### Exercise prompt
Set down exactly the lines of the listing below that begin at the one containing "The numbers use" and end at the last line, both included.

### Supplied material
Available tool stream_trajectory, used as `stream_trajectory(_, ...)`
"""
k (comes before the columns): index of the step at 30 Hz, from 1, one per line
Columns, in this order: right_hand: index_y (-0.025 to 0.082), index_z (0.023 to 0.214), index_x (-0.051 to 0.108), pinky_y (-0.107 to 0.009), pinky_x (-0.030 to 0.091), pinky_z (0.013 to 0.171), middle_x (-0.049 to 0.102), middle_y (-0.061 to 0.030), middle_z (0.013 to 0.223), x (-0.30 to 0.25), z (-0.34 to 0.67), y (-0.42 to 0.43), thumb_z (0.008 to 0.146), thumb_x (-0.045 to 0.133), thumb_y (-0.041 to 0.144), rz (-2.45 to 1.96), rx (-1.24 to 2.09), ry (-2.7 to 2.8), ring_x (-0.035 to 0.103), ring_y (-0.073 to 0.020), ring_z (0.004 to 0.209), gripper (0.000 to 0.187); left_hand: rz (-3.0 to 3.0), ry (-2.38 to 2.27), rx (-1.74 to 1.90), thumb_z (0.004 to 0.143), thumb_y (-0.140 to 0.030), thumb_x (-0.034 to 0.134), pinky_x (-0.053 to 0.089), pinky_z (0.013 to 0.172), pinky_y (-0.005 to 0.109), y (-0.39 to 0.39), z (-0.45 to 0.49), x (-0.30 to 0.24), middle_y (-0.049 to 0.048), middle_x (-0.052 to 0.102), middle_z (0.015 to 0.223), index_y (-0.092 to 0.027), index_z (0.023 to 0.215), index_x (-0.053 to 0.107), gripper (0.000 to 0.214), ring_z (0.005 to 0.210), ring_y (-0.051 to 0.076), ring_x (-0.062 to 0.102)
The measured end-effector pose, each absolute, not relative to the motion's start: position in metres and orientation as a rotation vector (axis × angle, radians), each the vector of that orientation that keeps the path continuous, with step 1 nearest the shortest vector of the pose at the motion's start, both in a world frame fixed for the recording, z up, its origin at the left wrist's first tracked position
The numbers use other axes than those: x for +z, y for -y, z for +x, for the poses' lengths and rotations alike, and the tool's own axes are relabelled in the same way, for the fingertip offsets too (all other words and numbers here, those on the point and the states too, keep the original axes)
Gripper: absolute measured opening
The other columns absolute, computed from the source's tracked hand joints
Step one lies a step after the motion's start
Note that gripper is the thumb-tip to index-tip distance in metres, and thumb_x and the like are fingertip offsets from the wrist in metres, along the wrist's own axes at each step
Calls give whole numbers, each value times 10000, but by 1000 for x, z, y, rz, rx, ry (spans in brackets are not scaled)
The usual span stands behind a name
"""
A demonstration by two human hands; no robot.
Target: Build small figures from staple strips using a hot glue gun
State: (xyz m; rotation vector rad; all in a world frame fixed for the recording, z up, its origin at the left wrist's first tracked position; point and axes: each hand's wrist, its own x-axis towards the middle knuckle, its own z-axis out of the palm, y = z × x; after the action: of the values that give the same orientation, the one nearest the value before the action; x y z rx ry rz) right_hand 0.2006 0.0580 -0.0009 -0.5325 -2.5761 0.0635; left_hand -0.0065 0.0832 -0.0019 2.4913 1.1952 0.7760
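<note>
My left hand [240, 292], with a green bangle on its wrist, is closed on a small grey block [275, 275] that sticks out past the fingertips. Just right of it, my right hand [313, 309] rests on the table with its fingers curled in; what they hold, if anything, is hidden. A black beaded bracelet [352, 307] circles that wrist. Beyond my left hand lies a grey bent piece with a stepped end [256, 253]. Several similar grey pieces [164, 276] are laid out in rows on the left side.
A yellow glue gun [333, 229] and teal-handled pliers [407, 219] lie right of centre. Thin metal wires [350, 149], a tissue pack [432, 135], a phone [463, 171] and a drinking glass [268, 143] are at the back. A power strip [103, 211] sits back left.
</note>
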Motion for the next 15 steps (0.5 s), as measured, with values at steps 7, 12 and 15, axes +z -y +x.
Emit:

### Response box
The numbers use other axes than those: x for +z, y for -y, z for +x, for the poses' lengths and rotations alike, and the tool's own axes are relabelled in the same way, for the fingertip offsets too (all other words and numbers here, those on the point and the states too, keep the original axes)
Gripper: absolute measured opening
The other columns absolute, computed from the source's tracked hand joints
Step one lies a step after the motion's start
Note that gripper is the thumb-tip to index-tip distance in metres, and thumb_x and the like are fingertip offsets from the wrist in metres, along the wrist's own axes at each step
Calls give whole numbers, each value times 10000, but by 1000 for x, z, y, rz, rx, ry (spans in brackets are not scaled)
The usual span stands behind a name
"""
A demonstration by two human hands; no robot.
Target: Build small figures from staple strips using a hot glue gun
State: (xyz m; rotation vector rad; all in a world frame fixed for the recording, z up, its origin at the left wrist's first tracked position; point and axes: each hand's wrist, its own x-axis towards the middle knuckle, its own z-axis out of the palm, y = z × x; after the action: of the values that give the same orientation, the one nearest the value before the action; x y z rx ry rz) right_hand 0.2006 0.0580 -0.0009 -0.5325 -2.5761 0.0635; left_hand -0.0065 0.0832 -0.0019 2.4913 1.1952 0.7760
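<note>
My left hand [240, 292], with a green bangle on its wrist, is closed on a small grey block [275, 275] that sticks out past the fingertips. Just right of it, my right hand [313, 309] rests on the table with its fingers curled in; what they hold, if anything, is hidden. A black beaded bracelet [352, 307] circles that wrist. Beyond my left hand lies a grey bent piece with a stepped end [256, 253]. Several similar grey pieces [164, 276] are laid out in rows on the left side.
A yellow glue gun [333, 229] and teal-handled pliers [407, 219] lie right of centre. Thin metal wires [350, 149], a tissue pack [432, 135], a phone [463, 171] and a drinking glass [268, 143] are at the back. A power strip [103, 211] sits back left.
</note>
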Motion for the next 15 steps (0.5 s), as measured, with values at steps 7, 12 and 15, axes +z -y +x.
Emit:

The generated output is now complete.